▸ **WHAT THIS TASK INVOLVES**:
Lines of the records that hold the word "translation" are to be counted; give the number and nothing more.

[Stored data]
********************

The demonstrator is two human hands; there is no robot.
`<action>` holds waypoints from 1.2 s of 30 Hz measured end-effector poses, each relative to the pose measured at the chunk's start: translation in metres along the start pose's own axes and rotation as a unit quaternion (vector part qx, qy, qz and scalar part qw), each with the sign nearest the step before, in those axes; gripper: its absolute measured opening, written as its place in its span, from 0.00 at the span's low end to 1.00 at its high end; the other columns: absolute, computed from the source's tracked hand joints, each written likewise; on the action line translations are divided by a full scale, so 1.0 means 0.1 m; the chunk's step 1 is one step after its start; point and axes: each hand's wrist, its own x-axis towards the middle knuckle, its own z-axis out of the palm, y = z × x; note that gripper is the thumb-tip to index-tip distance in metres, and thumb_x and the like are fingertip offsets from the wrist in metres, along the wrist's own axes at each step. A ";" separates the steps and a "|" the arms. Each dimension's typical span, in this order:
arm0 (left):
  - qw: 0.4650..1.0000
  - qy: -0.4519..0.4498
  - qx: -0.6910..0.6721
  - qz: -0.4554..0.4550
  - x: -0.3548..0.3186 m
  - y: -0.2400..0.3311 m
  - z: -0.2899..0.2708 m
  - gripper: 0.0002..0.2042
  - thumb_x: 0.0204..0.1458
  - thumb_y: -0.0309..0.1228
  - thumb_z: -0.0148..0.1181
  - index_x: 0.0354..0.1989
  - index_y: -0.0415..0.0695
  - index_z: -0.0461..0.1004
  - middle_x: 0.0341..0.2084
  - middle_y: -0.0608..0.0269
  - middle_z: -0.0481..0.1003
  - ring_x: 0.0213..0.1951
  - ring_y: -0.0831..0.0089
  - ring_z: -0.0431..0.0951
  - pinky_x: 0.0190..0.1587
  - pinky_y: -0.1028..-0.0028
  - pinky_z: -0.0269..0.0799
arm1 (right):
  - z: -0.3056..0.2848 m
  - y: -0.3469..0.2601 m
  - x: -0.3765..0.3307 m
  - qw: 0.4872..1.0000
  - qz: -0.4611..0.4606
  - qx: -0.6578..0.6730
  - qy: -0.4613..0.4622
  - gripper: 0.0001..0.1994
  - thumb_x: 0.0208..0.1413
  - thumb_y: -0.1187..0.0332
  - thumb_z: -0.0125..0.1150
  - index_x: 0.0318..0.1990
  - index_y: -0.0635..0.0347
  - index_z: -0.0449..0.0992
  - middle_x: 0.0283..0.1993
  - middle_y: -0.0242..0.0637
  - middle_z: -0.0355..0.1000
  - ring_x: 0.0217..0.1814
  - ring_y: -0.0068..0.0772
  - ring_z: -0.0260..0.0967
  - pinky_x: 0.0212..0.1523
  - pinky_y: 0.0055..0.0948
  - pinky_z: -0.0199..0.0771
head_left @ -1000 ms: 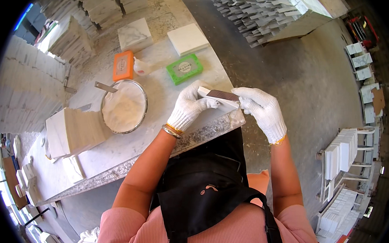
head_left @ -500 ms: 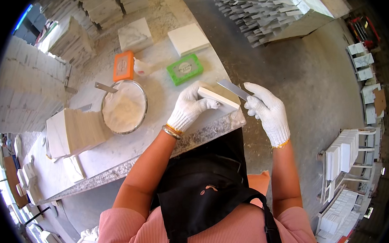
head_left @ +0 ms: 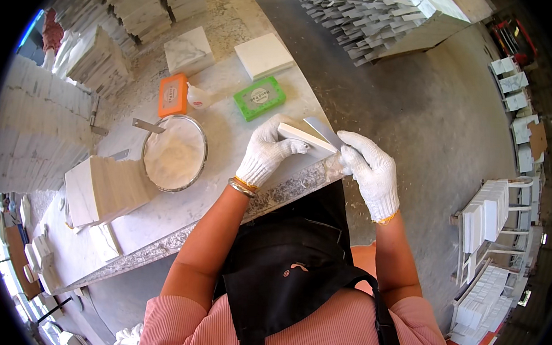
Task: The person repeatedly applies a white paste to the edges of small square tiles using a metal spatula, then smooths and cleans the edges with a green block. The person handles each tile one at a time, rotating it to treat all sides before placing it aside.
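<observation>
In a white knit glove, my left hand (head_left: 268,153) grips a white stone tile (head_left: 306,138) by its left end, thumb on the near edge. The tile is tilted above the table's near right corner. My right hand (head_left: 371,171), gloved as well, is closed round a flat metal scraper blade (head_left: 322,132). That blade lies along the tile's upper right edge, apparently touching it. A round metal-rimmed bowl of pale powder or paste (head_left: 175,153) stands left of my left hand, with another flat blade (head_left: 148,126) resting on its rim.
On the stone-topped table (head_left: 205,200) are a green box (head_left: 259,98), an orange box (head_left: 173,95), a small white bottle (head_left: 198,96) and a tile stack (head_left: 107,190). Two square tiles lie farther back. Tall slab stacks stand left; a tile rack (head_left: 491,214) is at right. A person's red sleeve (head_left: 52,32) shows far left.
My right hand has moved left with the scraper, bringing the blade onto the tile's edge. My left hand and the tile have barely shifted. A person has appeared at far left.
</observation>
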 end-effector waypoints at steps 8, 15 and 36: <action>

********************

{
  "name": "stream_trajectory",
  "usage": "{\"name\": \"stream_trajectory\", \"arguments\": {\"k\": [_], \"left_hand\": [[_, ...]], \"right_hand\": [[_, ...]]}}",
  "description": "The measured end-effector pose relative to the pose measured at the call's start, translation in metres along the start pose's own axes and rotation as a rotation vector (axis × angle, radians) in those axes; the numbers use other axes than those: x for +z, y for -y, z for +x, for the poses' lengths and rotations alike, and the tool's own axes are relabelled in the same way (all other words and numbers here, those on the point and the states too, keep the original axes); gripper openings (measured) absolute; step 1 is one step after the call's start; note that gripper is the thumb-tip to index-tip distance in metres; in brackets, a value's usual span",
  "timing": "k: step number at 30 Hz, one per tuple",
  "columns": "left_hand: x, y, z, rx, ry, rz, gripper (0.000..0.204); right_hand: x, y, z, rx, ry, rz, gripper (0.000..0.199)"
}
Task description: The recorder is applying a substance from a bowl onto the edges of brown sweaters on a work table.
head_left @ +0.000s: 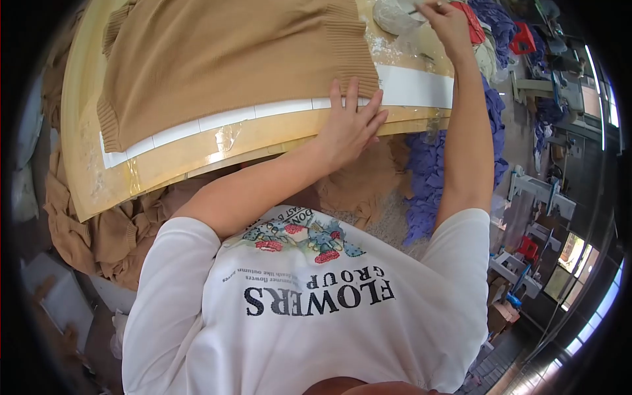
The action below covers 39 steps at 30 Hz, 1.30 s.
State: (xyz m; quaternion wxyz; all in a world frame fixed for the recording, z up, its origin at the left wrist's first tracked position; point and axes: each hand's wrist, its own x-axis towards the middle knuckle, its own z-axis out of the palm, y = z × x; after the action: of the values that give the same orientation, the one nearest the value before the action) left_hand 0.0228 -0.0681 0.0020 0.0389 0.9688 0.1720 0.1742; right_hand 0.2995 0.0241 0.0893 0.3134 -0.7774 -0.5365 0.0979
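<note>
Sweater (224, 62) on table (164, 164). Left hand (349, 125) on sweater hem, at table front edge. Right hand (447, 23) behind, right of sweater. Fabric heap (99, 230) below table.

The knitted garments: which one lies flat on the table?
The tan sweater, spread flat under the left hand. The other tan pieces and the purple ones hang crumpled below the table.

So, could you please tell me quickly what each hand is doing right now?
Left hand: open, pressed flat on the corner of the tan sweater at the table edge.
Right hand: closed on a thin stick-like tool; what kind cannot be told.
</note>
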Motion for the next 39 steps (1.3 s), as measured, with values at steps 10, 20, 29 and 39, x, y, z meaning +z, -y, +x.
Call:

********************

▸ **OUTPUT OF THE TASK**:
2